Мужчины переглянулись и молча уставились на Баланчина. Николай Александрович подсел к столу, сосредоточенно помешивая сахар в чашке, а потом тихо заговорил:
— Это только поначалу кажется, что сколько тут прожито? Ерунда, всё ещё впереди, зачем размениваться на мелочи. И ты отбрасываешь всё в сторону, не замечая, что отбросил самое для тебя важное. Я тоже так думал. И добивал себя мыслью, что кормлю из бутылочки убийцу своей жены. Женился повторно только для того, чтобы не видеть эту девочку рядом с собой. Если уж выжила, то пусть живёт где-то там, на задворках моей жизни. А у меня и без неё проблем хватает, да и времени в обрез. И так я думал почти четверть века. Не интересовался, не переживал, ничего не принимал на свой счёт. А жизнь мне потом всё доступно объяснила, когда только эта девочка и спасла меня. Она и её друзья. Так и у тебя будет. Вот увидишь. Тот человек, которого ты старательно вычёркиваешь из своей жизни, только он сможет помочь тебе. И не в работе, не в бизнесе. Он поможет тебе жить. Не существовать, а именно жить.
— А я, может, заядлый холостяк? — ответил Вегержинов, не поднимая головы. Он знал, что отец Вали был прав, но после того, как узнал, что Лена обманула его дважды, скрыв не только своё замужество, но и свою настоящую, данную при рождении фамилию, он стал сомневаться во всём, в том числе и в том, что недавно родившийся мальчик его сын. Понимал, что это гнусно по отношению к женщине, которую так и не смог забыть, но останавливался каждый раз, когда хотел позвонить или увидеть её.
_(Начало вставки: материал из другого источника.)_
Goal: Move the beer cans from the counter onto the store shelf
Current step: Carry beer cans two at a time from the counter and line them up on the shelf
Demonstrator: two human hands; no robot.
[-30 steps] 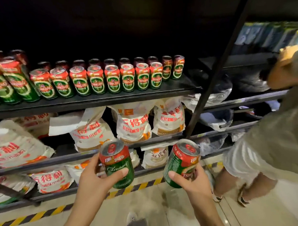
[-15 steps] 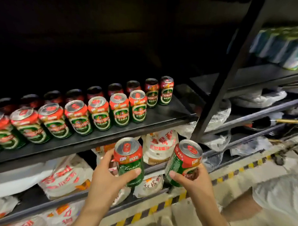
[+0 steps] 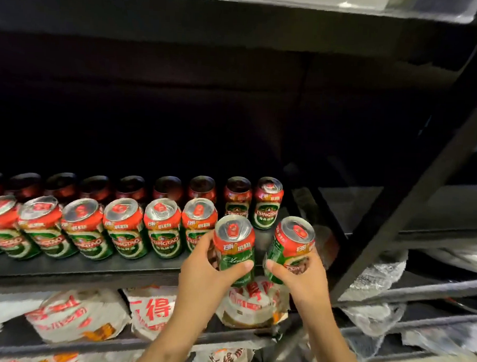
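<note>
Both hands have risen since the earlier frames, carrying their cans from below the shelf edge up to the level of the stocked row, and the shelf now fills much more of the view; the person in light clothing who stood at the right a second ago is gone from sight. At far left, the front row of beer cans [image 3: 126, 230] stands along the black shelf [image 3: 91, 267], with a darker back row [image 3: 95, 187] behind it. Further right, the left hand [image 3: 203, 275] reaches up from below with the forearm angled toward the shelf; its fingers are curled round the left can [image 3: 234, 246], thumb pressed across the green label, holding the can upright just beside the last can of the front row and over the shelf's front edge. Next to it, the right hand [image 3: 300, 276] grips the right can [image 3: 290, 246] from the lower right, thumb on the green side, with the can tilted slightly left at its base. The two held cans sit near each other but apart. Beneath the shelf lie white bags with red print [image 3: 155, 314], and a black diagonal strut [image 3: 411, 194] crosses at the right.
</note>
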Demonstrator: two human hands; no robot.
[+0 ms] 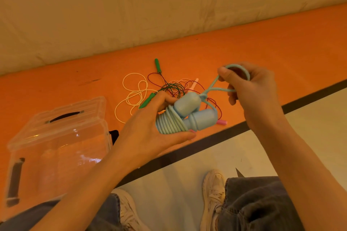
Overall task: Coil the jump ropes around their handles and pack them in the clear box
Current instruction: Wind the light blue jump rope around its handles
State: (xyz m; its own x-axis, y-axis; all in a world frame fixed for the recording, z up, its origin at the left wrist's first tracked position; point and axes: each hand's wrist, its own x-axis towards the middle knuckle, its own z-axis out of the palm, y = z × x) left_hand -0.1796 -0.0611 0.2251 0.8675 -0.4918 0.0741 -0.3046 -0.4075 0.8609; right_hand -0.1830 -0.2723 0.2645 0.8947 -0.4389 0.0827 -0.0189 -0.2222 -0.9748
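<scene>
— Handles first: where is the blue jump rope (185, 115) seen?

— It is held just below the middle of the view. Its two light blue handles are gripped together by the left hand (150, 127), fingers and thumb curled round the lower part, where the cord has been wound in tight turns. The rounded handle tops point toward 2 o'clock.

— And the other hand?

— A loose loop of the same blue cord (237, 73) is pinched by the right hand (249, 92), at 2 o'clock from the handles. The thumb and curled fingers are closed on the loop, and two strands are stretched from it down to a knot by the handle tops.

— What is lying on the orange surface (262, 43)?

— A tangle of thin ropes is spread behind the hands, at 12 o'clock from the blue bundle: a cream cord (131, 88) in open loops, and a dark cord (169, 86), perhaps red and green twisted together, with green handles (158, 65). A pink handle tip (222, 122) is seen just beside the blue handles at 3 o'clock, and a pale pink one (194, 83) is partly hidden in the tangle.

— Where is the clear box (56, 146) placed?

— At 9 o'clock from the left hand, on the same orange surface, with its transparent lid, fitted with a black carry handle, raised behind it. What the box contains cannot be made out through the blurred plastic.
</scene>
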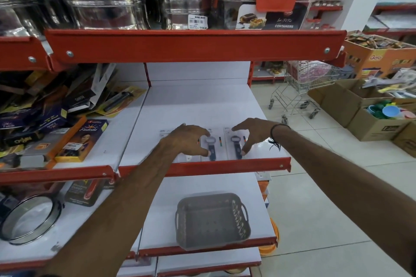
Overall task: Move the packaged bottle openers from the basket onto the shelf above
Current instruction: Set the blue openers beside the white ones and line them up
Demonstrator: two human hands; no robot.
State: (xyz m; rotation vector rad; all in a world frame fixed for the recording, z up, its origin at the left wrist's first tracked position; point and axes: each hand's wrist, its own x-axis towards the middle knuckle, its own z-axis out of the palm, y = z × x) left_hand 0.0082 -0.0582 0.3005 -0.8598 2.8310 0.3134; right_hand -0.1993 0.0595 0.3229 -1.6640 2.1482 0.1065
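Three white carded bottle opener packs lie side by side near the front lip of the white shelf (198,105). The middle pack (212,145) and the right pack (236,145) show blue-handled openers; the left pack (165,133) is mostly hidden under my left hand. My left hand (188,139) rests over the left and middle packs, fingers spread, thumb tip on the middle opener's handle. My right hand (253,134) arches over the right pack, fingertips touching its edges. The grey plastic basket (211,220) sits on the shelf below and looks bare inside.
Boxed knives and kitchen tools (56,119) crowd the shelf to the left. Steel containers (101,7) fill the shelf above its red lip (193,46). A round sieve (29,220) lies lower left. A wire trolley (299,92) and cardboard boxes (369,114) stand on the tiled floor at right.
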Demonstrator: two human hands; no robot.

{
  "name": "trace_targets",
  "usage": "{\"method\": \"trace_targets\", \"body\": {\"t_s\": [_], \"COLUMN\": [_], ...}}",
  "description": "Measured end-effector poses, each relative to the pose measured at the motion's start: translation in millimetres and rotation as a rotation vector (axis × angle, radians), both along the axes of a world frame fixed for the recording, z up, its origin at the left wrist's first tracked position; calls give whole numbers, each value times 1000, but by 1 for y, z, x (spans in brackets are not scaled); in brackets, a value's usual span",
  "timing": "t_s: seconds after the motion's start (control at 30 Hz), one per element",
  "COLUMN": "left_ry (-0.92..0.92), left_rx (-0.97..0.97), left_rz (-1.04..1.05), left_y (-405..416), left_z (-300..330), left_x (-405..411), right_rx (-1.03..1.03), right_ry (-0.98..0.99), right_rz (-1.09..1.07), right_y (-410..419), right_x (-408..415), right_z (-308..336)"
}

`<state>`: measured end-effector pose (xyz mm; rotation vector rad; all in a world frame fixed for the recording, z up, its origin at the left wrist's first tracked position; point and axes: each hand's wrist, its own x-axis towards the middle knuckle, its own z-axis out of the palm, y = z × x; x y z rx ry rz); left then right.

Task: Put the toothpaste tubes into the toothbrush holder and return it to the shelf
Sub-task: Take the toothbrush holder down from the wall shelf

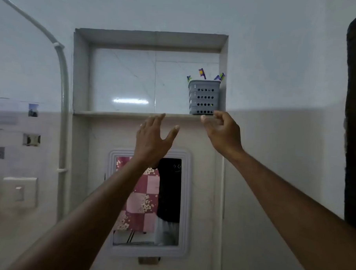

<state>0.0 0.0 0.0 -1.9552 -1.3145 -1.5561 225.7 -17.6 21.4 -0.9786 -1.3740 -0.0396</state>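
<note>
Standing upright on shelf (121, 114), toothbrush holder (203, 97), both hands empty, spread.

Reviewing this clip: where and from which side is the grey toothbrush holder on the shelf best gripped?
Probably around the toothbrush holder's perforated mid-body, approached from the front-left. Its right side sits close against the niche wall and toothbrushes stick out the top. The right hand is nearest.

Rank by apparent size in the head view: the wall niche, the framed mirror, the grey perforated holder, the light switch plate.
1. Recessed wall niche
2. White-framed mirror
3. White light switch plate; blurred
4. Grey perforated plastic holder; close to the switch plate, so their order is unsure
</note>
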Motion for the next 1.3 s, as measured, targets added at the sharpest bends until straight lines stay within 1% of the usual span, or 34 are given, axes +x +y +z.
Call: {"method": "trace_targets", "body": {"t_s": [0.03,0.17,0.3,0.37,0.47,0.57,0.7,0.8,0.97,1.07,1.13,1.2,1.3], "left_ry": [0,25,75,73,10,-45,-113,-115,-125,-250,-316,-297,-226], "left_rx": [39,63,99,176,320,389,399,381,296,236,235,250,229], "left_rz": [4,16,29,42,32,50,3,2,-55,-136,-195,-221,-233], "left_y": [9,53,94,108,124,131,133,133,117,96,81,66,50], "left_z": [5,30,36,31,26,25,30,33,38,44,45,41,31], "left_x": [1,8,7,5,5,10,16,13,11,14,15,16,11], "right_rx": [12,19,42,39,32,16,-9,21,73,75,100,155,200], "right_ry": [-2,-57,-102,-105,-81,-46,-36,10,63,89,144,178,183], "right_rz": [-20,-138,-275,-287,-271,-278,-344,-355,-356,-271,-193,-168,-164], "right_y": [7,37,67,78,94,104,112,112,99,81,67,54,32], "right_x": [-2,-13,-16,-16,-18,-20,-27,-33,-33,-32,-32,-34,-37], "right_z": [5,26,33,36,40,46,52,54,50,53,61,65,53]}}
— Холостяк? Хорошо, давай разбираться, какой из тебя холостяк. Одни холостяки получаются после разводов. Ты у нас в браке не состоял, не так ли? Некоторым мамы не велят жениться, извини, но из песни, как говорится, слов не выкинешь. Третьи в начале жизненного пути ставят такую высокую планку, начинают придирчиво перебирать кандидатуры, да так, знаете ли, увлекаются, что позиция выбирающего становится жизненной необходимостью, образом жизни до самой смерти. Есть такое? Есть! Четвёртые боятся ответственности и напряга, бытовой кабалы. Пятые любят себя больше всех на свете и не рискуют посвятить себя ещё кому-то. А у шестых просто денег нет семью содержать. К какой категории ты себя относишь?
— Не знаю, наверное, всего понемногу, — деланно равнодушно пожал плечами Вегержинов.
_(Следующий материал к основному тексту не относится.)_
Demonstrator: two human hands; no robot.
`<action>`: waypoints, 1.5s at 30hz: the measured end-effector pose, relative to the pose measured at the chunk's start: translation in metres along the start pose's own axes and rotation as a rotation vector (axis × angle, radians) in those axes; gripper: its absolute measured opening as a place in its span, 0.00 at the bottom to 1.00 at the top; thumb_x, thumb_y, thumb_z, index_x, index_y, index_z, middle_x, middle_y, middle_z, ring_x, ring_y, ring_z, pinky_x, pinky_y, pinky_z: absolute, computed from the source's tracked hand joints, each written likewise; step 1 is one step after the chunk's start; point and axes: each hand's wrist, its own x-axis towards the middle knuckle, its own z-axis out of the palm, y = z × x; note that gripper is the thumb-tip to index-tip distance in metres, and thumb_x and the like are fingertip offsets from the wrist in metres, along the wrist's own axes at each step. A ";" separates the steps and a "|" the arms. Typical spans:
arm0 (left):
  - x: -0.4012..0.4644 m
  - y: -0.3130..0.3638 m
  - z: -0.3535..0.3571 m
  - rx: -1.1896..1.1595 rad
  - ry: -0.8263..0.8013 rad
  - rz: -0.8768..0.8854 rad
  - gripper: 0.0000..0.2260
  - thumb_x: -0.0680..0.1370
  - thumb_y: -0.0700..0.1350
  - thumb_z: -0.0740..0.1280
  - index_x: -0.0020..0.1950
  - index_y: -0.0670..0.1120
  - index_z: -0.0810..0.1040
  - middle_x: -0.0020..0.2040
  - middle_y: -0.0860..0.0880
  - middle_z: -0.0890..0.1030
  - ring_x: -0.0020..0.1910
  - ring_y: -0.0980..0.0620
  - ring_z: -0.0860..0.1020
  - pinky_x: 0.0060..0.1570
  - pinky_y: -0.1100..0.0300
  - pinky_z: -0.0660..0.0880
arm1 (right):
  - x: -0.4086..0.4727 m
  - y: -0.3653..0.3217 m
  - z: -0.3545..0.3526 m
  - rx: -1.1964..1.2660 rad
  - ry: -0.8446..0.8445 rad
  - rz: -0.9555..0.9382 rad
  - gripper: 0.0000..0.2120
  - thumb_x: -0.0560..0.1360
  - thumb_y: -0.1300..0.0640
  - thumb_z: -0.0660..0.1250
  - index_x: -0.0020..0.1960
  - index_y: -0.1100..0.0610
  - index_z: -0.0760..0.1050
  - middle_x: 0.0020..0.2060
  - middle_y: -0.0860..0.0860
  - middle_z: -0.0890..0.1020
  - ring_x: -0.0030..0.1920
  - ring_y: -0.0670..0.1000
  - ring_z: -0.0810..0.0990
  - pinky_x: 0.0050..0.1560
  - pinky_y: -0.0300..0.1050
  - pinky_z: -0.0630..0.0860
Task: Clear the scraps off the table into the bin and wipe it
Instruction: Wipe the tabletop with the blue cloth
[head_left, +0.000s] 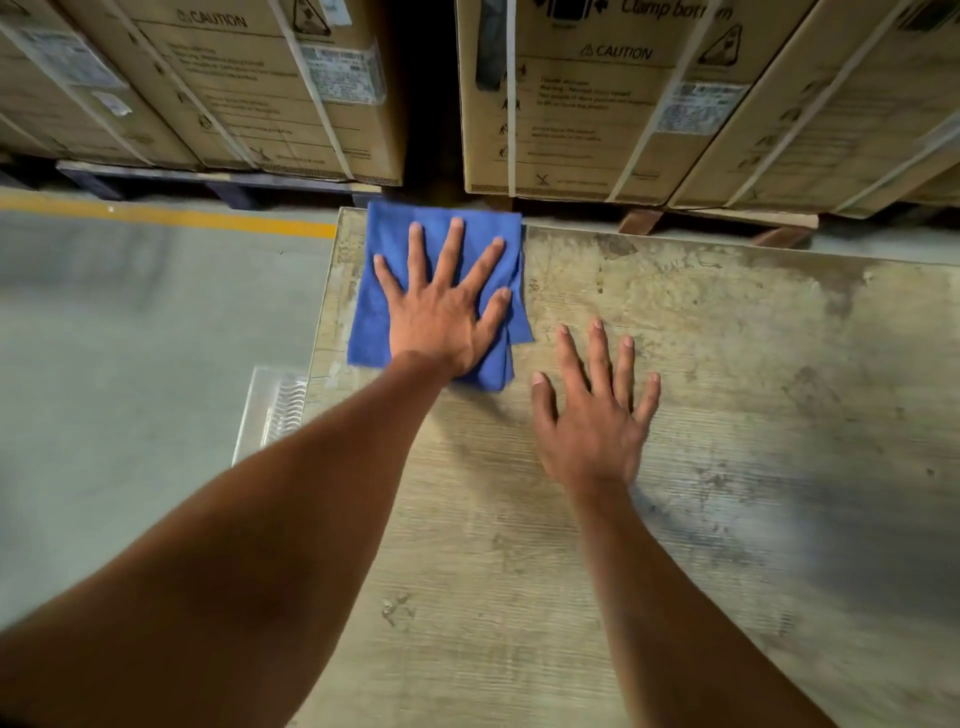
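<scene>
1. The blue cloth (441, 291) lies folded at the far left corner of the tabletop (675, 519), its long axis running from the far edge toward the near edge; its left side hangs slightly over the left edge.
2. The left hand (441, 317) presses flat on the cloth, fingers spread and straight; the right hand (597, 415) rests just beside the cloth's right side, fingers spread on the bare wood, holding nothing.
3. The unwiped, stained surface stretches to the right and toward the near edge; so the next stroke likely runs that way, led by the left hand.
4. Count: one cloth; two hands; no scraps visible on the tabletop; a clear plastic container (270, 410), possibly the bin, sits below the left edge.
</scene>
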 end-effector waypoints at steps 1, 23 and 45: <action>-0.028 0.004 0.006 -0.010 0.006 0.014 0.29 0.86 0.72 0.41 0.87 0.69 0.42 0.90 0.54 0.41 0.88 0.36 0.37 0.78 0.21 0.42 | 0.000 -0.001 0.000 -0.005 -0.003 0.003 0.30 0.87 0.33 0.44 0.87 0.37 0.45 0.88 0.44 0.44 0.88 0.55 0.43 0.84 0.70 0.45; -0.050 0.017 0.022 0.037 0.016 0.078 0.31 0.84 0.74 0.41 0.87 0.71 0.43 0.90 0.54 0.43 0.89 0.37 0.41 0.78 0.20 0.42 | -0.003 -0.002 -0.001 0.007 0.012 -0.003 0.29 0.87 0.38 0.42 0.87 0.36 0.45 0.88 0.43 0.45 0.88 0.56 0.42 0.84 0.70 0.43; -0.239 -0.050 0.036 -0.028 -0.033 -0.088 0.29 0.85 0.73 0.43 0.86 0.71 0.41 0.90 0.55 0.41 0.88 0.37 0.36 0.77 0.20 0.38 | -0.171 0.001 0.003 -0.025 0.004 -0.016 0.32 0.86 0.37 0.51 0.88 0.40 0.50 0.89 0.47 0.47 0.88 0.56 0.46 0.84 0.67 0.47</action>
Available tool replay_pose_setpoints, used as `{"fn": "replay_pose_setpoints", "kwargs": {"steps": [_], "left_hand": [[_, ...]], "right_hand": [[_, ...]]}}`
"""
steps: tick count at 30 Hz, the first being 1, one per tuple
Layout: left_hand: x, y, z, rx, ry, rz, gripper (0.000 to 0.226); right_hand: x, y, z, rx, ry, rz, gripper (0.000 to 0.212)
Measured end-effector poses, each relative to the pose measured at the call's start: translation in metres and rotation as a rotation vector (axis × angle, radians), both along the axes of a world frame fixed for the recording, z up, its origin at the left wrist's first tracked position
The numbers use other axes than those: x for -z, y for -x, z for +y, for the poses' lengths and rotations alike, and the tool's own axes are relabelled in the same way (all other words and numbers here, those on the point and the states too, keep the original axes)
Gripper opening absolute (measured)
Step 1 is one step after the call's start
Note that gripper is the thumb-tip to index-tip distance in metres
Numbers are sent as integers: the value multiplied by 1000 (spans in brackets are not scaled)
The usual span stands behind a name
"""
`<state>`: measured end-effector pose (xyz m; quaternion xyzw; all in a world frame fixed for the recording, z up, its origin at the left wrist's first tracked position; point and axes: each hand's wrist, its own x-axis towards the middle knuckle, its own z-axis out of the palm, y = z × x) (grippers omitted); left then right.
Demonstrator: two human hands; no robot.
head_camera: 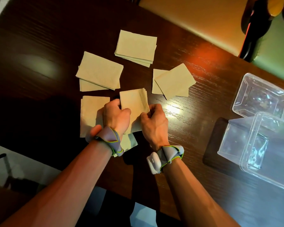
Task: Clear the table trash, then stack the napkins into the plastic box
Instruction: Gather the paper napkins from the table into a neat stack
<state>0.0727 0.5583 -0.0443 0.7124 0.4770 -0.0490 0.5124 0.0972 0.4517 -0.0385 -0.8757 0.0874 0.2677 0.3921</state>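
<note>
In the head view, a dark brown wood-grain bench (195, 122) is seen from above, with bright patches of warm reflected light on its surface. A small stack of tan napkins (134, 102) is held at the middle of the bench and serves as the landmark here. The left hand (116, 114) is curled round the stack's left edge, and the right hand (153, 118) pinches its right edge with bent fingers; both wrists are wrapped in grey bands with green trim, and a white device (152, 163) is strapped to the right one.

Just left of the held stack, another napkin pile (90, 112) lies flat, partly covered by the left hand. Up and to the left of the stack a fanned pile (99, 72) is laid, directly above it a squared pile (136, 47), and up and to the right a loose overlapping pair (174, 81).

Well to the right of the stack, a clear plastic box (261, 94) is set on the bench, and below it a second clear plastic container (259, 148) rests over a dark mat (215, 145). Beyond the far edge of the bench, above and right of the stack, a tan surface (195, 17) and a green area (277, 51) are visible, with a dark object (252, 30) standing between them.
</note>
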Motion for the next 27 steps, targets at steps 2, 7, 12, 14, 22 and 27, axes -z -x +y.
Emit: {"fn": "replay_pose_setpoints", "kwargs": {"steps": [2,7,12,14,22,27], "left_hand": [[-4,4,-3,18,-21,-47,23],[-16,17,-15,83,26,-269,28],[-22,24,-29,171,109,-492,36],[-20,25,-32,176,101,-521,34],[-16,19,-38,177,70,-509,38],[-18,18,-39,190,51,-504,37]], "right_hand": [[1,-2,-8,-17,-22,-56,36],[-6,-8,-36,-73,-283,-98,66],[-13,-11,-50,-163,-361,-191,32],[-13,-11,-54,-153,-388,-200,25],[-11,-6,-57,-130,-439,-163,48],[-10,-5,-59,-161,-427,-173,55]]}}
— Врёшь ты всё, Алексей, — усмехнулся Баланчин и сделал глоток чая. — Холостяки, как правило, трудоголики, если не бухарики, конечно. Этого у тебя не отнять. Остаёшься на работе, когда все уже бегут домой. Можешь сорваться в любую командировку, работать в выходные дни. Потому что наш начальник-холостяк — надёжа и опора трудового коллектива. Но всё это не для себя лично, правда?
— Вы так стараетесь меня в чём-то убедить, что целую теорию придумали. А между тем история знает немало великих людей, кто в силу разных причин избежал брачных уз. — Алексей задумался, а потом уверенно перечислил великие имена: — Леонардо да Винчи, Галилео Галилей, Бетховен, Шуберт. Из наших Лермонтов, Гоголь, Маяковский.
— Да, тут я с тобой соглашусь, а ещё есть те, кто особенно отличился своим оголтелым безбрачием. Платон, Шопенгауэр, Кант, Жан-Жак Руссо. У последнего, к слову, было пятеро детей, которых он сдал в детдом. Или как там тогда эти заведения назывались?